When you transcribe the lines below, keep every word the same and leave the pictures behind.

▶ [GIVEN MATERIAL]
========

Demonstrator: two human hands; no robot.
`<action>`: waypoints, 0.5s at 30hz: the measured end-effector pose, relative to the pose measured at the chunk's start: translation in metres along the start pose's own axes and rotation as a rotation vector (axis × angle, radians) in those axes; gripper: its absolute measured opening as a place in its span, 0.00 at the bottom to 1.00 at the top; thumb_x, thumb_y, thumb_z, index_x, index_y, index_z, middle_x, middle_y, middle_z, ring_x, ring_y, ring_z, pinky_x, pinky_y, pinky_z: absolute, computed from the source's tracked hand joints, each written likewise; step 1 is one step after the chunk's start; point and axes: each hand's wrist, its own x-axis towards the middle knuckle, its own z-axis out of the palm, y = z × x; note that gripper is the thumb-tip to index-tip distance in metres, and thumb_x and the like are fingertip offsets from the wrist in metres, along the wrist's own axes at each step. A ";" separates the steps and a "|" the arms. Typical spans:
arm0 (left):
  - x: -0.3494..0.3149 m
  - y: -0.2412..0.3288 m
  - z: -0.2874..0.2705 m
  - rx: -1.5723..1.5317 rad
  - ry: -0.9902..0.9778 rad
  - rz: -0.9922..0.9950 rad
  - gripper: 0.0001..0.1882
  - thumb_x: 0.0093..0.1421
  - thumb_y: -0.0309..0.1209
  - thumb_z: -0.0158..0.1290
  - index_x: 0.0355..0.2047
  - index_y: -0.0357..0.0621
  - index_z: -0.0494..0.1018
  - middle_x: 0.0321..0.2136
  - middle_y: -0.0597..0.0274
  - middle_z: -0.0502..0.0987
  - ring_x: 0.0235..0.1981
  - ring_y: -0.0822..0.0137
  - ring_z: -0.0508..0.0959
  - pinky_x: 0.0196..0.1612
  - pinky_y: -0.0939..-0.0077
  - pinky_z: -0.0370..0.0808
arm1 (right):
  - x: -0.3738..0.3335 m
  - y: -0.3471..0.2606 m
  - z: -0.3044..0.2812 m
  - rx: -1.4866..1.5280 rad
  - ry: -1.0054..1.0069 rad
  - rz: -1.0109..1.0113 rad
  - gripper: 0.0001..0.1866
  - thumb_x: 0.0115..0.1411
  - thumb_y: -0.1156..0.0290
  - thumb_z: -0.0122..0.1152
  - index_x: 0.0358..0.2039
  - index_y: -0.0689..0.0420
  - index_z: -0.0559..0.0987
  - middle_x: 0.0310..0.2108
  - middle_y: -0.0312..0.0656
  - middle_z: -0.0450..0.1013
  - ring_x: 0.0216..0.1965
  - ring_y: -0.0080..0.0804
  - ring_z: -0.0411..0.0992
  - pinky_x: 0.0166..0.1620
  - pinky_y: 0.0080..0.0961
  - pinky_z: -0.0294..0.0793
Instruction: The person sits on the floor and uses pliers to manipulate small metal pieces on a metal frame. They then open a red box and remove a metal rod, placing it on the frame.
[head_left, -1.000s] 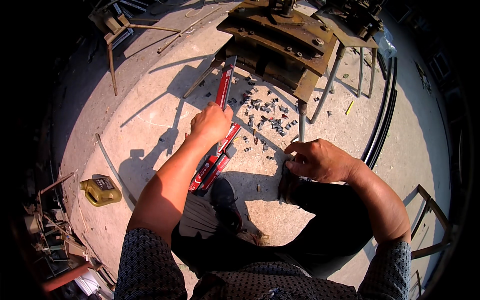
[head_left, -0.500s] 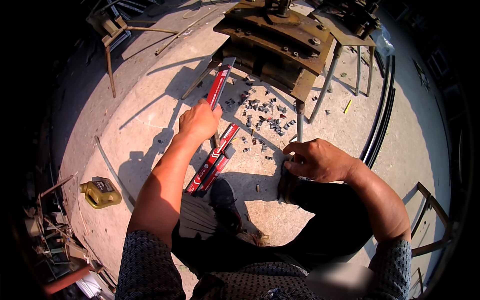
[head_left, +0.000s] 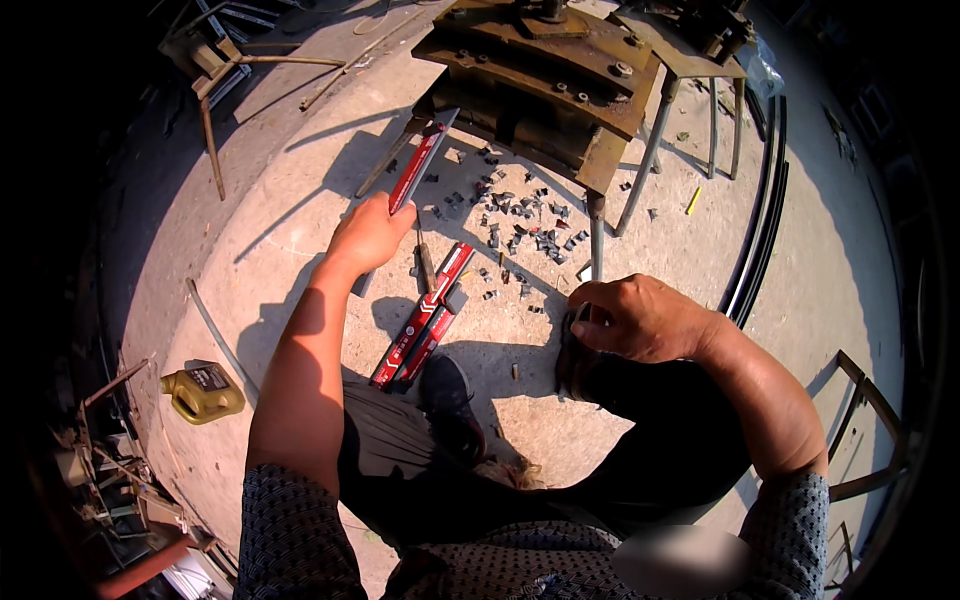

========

▶ [REPLY]
Demonstrator: two human hands; no robot.
`<action>`: waypoints, 0.5s at 30hz: the measured end-effector pose, relative to the pose measured at the chunk's start: translation in metres along the start pose's own axes and rotation as a rotation vector (axis × angle, radians) in those axes; gripper: its absolute measured opening as a place in its span, 0.00 at the bottom to 1.00 at the top; thumb_x, thumb_y, thumb_z, index_x, index_y, index_z, middle_x, middle_y, middle_z, ring_x, ring_y, ring_z, pinky_x, pinky_y, pinky_z: absolute, computed from the source's tracked hand joints, each written likewise; step 1 is one step after the chunk's start; point and axes: each hand's wrist, its own x-axis towards the middle knuckle, its own z-axis out of the palm, y = z × x; note that gripper is the thumb-tip to index-tip distance in metres, and thumb_x and the like are fingertip offsets from the wrist in metres, along the wrist's own axes at each step. A ";" separates the steps and a "|" the arms. Typical spans:
arm0 (left):
  - x: -0.3494..0.3149 m
  - y: -0.2412..0.3288 m
  - z: -0.2874..0.2705 m
  - rx: -1.5723..1.5317 rad
  - ry: -0.9902..0.9778 rad
  - rz: -0.9922..0.9950 rad
  - gripper: 0.0001..0.1882
  - thumb_x: 0.0093..0.1421
  - thumb_y: -0.0309..0.1209
  - thumb_z: -0.0158..0.1290
  - index_x: 0.0355..0.2047
  - index_y: -0.0357..0.0621
  - index_z: -0.0494..0.1018
  - middle_x: 0.0321..0.2136
  - middle_y: -0.0597..0.0274
  - middle_z: -0.0502..0.0987
  - ring_x: 0.0235..0.1981
  - ring_y: -0.0822..0.0137
  - ring_z: -0.0508..0.0959
  - pinky_x: 0.0196..0.1612
  - pinky_y: -0.0939..-0.0077
  - pinky_z: -0.0370..0.0808
arm1 (right):
  - x: -0.3738..0.3335 m
  - y: -0.3471..0.2606 m
  - z: -0.3044..0.2812 m
  - rx: -1.4866..1.5280 rad
  - ry: -1.0054..1.0069 rad
  - rz: -1.0109..1.0113 rad
  - gripper: 0.0001..0.1866
  - thumb_x: 0.0115..0.1411
  - thumb_y: -0.1156..0.0290
  - thumb_z: -0.0122..0.1152
  - index_x: 0.0358..0.2039
  - index_y: -0.0689..0.0420
  - index_z: -0.0559..0.0987
  - middle_x: 0.0310..0.2108
  - middle_y: -0.0312..0.0656
  - middle_z: -0.0450..0.1013
  - ring_x: 0.0216..0.1965
  - ring_y: -0.0080..0.0804
  - ring_z: -0.0411..0.0992
  - pinky_x: 0.0166..0.1620
  - pinky_y: 0.0080..0.0961
  - pinky_z: -0.0294..0.0793
Instruction: The person sits on the floor and uses pliers to manipulate small metal pieces on a metal frame. They then open a red box and remove a metal rod, placing it on the frame.
[head_left, -1.000s] 
[head_left, -0.500s] 
[head_left, +0.000s] 

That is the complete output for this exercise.